• [How to complete this task]:
Please count the lines in the records below that include the word "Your" and report only the total.

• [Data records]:
= = = =

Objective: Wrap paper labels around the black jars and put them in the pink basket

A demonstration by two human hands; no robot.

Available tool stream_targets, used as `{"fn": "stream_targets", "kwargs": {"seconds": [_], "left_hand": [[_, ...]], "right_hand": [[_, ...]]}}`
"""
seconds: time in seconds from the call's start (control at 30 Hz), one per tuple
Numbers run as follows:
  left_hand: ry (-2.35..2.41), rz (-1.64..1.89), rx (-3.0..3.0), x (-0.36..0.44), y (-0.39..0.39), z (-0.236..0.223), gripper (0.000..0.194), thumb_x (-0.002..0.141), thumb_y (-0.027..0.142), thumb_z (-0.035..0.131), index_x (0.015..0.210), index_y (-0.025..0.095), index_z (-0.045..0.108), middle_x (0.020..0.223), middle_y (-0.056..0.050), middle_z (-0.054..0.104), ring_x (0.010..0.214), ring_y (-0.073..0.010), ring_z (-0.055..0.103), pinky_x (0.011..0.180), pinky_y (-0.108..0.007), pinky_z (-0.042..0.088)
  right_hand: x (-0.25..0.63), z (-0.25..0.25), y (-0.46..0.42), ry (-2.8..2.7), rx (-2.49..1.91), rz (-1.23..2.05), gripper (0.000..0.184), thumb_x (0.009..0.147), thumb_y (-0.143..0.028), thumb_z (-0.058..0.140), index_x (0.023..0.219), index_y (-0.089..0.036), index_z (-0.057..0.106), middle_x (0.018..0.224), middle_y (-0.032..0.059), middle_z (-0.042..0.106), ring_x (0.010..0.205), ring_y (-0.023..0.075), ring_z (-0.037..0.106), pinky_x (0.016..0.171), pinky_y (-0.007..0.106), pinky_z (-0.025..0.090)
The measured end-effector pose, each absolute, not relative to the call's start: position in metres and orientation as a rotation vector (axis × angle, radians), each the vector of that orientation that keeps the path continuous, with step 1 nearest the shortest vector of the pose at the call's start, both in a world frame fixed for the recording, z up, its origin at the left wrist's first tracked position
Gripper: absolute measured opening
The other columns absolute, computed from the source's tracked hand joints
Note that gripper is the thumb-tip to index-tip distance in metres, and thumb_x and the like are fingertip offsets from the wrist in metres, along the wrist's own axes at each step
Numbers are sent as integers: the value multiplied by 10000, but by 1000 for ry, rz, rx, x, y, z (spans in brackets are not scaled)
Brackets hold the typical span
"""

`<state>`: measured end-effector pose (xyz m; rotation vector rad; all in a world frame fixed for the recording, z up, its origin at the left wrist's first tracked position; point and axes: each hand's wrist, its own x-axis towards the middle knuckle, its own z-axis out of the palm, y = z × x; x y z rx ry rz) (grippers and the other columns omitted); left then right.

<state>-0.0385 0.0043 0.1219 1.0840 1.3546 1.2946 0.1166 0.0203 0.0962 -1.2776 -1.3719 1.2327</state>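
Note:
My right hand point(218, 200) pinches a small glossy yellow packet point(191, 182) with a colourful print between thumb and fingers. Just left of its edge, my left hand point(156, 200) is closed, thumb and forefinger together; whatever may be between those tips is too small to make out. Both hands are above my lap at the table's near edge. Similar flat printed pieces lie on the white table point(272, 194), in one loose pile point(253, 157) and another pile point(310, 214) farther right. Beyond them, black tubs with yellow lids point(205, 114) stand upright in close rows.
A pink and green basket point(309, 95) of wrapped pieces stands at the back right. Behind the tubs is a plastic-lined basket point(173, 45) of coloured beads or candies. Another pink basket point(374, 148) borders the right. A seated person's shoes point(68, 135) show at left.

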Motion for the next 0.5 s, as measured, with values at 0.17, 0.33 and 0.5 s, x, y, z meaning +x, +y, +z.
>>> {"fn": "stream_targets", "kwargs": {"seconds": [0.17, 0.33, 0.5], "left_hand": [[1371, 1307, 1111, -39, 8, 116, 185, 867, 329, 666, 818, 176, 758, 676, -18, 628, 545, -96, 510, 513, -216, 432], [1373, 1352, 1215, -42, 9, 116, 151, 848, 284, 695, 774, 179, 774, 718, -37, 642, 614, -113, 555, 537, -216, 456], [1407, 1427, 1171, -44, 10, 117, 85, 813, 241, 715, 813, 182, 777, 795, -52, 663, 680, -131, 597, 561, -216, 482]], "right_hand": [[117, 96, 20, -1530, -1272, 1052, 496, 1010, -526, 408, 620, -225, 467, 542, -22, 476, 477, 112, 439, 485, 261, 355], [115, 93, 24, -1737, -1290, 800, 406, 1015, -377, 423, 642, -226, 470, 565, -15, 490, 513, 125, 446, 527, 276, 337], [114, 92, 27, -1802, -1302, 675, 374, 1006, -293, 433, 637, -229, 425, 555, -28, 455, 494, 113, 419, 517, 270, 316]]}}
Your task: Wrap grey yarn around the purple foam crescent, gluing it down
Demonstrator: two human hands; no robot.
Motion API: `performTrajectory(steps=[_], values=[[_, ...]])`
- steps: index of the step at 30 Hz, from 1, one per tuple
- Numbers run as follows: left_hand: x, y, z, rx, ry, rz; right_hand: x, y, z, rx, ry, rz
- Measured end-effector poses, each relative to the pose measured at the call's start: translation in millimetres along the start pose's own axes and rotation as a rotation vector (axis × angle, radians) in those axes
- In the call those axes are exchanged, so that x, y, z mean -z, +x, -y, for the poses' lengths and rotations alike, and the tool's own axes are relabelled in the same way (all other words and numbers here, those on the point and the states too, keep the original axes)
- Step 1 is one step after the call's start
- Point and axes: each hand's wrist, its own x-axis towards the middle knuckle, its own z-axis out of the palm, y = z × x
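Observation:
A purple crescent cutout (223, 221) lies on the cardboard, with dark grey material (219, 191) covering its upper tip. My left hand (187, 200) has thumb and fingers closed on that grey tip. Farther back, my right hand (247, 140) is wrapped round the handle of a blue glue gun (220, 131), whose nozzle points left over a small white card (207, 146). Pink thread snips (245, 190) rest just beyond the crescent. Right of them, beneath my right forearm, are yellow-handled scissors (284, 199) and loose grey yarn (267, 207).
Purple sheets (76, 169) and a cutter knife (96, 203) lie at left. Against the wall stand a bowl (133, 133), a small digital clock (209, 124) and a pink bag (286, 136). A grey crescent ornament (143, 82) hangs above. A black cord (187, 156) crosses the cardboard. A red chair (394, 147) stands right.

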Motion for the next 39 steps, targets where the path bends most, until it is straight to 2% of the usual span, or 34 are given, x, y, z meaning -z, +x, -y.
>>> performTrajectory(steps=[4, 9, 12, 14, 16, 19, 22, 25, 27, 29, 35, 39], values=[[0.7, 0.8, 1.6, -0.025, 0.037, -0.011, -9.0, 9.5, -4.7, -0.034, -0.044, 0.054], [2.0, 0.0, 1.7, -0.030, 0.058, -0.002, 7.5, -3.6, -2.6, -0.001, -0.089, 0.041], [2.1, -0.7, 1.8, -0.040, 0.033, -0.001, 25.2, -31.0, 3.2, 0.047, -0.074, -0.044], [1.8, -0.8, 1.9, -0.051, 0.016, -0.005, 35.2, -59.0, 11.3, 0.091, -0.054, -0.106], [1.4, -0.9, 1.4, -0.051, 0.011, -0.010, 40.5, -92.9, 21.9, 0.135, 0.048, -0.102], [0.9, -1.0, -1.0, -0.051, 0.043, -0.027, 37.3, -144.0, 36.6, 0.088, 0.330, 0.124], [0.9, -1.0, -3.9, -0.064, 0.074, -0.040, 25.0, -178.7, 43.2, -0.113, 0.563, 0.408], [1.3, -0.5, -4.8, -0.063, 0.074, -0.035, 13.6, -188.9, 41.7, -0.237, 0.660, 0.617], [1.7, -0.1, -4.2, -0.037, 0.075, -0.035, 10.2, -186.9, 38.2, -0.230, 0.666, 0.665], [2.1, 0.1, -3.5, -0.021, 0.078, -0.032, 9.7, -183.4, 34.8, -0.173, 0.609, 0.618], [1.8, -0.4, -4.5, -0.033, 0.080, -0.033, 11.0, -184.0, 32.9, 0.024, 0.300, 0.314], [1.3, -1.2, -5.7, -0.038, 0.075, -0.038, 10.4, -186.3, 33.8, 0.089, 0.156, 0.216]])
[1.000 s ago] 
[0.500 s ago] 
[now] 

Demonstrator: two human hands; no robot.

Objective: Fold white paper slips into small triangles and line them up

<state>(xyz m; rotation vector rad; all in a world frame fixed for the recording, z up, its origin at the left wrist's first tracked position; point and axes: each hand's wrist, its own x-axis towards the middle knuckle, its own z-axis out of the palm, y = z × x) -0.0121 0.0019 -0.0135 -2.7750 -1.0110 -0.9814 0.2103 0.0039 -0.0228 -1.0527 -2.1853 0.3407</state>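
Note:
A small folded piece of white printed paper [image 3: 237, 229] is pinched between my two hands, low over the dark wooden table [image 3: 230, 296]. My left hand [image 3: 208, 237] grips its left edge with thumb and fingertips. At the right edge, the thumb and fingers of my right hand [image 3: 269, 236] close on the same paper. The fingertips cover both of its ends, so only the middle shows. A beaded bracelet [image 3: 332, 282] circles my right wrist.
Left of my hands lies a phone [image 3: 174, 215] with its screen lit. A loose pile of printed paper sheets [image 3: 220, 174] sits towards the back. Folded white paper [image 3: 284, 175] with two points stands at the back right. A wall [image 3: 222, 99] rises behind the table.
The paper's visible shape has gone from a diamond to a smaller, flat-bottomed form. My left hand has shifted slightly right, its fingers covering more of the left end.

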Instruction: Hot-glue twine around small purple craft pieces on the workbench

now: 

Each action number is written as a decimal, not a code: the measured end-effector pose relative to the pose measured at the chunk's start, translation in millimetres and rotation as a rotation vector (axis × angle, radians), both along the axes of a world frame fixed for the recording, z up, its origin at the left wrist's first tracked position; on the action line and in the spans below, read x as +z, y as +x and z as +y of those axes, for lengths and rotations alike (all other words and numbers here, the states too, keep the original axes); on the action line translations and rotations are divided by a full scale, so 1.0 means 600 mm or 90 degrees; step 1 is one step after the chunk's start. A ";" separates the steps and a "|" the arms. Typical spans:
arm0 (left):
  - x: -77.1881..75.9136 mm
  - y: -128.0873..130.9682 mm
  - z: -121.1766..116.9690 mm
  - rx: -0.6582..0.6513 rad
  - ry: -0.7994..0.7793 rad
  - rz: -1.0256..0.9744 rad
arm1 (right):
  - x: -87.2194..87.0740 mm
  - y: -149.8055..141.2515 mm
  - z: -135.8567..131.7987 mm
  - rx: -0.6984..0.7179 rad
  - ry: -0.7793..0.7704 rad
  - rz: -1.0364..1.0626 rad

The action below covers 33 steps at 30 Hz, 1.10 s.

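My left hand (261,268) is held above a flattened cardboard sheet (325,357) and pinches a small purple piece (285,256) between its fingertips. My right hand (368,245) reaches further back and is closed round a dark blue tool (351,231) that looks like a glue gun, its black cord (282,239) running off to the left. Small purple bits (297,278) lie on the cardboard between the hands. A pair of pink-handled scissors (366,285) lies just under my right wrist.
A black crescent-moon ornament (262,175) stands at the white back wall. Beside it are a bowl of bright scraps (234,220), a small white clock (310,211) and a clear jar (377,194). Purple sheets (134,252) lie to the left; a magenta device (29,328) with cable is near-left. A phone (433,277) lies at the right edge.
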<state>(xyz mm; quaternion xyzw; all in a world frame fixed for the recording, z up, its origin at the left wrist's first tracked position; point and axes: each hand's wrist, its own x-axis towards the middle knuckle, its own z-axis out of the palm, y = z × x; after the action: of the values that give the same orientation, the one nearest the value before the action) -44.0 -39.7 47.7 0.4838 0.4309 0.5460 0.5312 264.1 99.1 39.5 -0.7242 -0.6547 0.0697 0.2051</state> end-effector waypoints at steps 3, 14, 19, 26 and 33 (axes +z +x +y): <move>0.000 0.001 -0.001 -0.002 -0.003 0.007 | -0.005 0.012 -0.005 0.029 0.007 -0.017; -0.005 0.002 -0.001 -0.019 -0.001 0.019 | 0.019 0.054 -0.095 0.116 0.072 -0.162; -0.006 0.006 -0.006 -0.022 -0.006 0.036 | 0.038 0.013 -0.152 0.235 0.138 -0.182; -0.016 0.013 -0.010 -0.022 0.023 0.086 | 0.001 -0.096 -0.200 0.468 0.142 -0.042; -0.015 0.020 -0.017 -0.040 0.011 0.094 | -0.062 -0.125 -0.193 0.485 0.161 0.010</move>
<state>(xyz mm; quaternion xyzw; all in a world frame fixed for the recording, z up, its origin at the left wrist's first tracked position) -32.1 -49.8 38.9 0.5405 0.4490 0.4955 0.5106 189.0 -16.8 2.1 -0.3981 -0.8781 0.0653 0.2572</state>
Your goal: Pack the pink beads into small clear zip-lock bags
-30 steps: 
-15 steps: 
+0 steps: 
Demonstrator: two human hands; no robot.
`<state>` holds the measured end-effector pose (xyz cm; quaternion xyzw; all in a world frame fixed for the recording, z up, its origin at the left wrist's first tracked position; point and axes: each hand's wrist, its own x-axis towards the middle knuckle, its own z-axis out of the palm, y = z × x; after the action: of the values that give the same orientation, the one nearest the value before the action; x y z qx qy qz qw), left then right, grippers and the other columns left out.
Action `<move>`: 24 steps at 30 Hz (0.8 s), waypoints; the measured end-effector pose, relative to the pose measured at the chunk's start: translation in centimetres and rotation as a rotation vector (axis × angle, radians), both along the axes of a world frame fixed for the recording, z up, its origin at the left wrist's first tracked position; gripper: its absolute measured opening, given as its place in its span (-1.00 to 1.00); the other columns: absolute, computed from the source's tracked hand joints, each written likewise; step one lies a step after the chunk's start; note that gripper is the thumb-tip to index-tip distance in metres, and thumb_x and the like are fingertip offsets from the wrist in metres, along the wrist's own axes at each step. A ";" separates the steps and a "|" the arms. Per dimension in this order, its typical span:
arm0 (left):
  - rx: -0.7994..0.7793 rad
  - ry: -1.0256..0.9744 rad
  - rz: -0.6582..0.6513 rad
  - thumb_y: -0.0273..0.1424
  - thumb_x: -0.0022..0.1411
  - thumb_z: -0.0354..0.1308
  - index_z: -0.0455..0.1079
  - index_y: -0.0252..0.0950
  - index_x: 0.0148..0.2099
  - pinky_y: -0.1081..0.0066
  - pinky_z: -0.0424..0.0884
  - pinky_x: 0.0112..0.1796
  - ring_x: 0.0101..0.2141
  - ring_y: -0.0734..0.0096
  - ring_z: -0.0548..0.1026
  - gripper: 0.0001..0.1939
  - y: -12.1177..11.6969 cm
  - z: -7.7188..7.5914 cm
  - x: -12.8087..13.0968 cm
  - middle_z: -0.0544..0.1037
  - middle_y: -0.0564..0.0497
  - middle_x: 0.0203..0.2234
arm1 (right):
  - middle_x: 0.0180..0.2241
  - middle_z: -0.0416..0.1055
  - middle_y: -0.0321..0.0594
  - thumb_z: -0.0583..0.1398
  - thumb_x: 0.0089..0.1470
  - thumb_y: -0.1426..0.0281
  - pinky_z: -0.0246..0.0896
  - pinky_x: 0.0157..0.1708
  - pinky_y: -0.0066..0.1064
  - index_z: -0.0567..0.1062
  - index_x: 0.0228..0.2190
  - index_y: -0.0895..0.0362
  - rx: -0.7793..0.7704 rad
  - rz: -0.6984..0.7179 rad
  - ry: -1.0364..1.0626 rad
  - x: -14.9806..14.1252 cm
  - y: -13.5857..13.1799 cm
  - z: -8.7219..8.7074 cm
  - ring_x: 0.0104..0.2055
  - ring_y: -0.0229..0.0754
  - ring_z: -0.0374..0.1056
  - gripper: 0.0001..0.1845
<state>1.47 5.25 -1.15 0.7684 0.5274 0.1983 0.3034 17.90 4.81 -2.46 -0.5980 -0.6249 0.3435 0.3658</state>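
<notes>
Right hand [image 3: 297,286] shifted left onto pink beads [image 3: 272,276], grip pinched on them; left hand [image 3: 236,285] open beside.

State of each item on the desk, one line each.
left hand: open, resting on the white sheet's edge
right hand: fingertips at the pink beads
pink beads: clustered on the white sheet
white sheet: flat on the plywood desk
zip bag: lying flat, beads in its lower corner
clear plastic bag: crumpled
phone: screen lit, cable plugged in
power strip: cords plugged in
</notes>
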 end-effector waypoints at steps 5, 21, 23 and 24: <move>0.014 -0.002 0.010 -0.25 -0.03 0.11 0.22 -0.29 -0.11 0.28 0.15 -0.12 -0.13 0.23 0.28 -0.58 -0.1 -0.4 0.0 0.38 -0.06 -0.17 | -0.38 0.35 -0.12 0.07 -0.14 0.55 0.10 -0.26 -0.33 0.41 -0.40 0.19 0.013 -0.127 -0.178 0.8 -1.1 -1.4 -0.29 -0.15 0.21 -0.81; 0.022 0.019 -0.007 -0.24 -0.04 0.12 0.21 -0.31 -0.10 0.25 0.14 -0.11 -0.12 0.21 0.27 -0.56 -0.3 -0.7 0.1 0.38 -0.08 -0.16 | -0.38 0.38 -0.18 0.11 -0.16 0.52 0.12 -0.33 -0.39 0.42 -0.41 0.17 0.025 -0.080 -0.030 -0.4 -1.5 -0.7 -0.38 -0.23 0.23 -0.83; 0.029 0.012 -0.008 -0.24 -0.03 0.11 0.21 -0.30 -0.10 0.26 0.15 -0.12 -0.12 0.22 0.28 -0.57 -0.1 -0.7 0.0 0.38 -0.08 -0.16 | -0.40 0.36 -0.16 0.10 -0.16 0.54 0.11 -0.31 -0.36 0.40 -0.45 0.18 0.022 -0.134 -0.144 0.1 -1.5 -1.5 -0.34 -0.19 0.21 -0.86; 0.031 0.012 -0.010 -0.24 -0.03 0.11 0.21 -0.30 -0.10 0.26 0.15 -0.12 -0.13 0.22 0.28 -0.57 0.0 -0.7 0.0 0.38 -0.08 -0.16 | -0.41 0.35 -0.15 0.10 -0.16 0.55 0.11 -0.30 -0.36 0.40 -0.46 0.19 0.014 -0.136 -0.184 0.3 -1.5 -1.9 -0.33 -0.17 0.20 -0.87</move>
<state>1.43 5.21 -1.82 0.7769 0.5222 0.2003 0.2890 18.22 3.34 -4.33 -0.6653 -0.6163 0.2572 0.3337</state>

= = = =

• [Written answer]:
2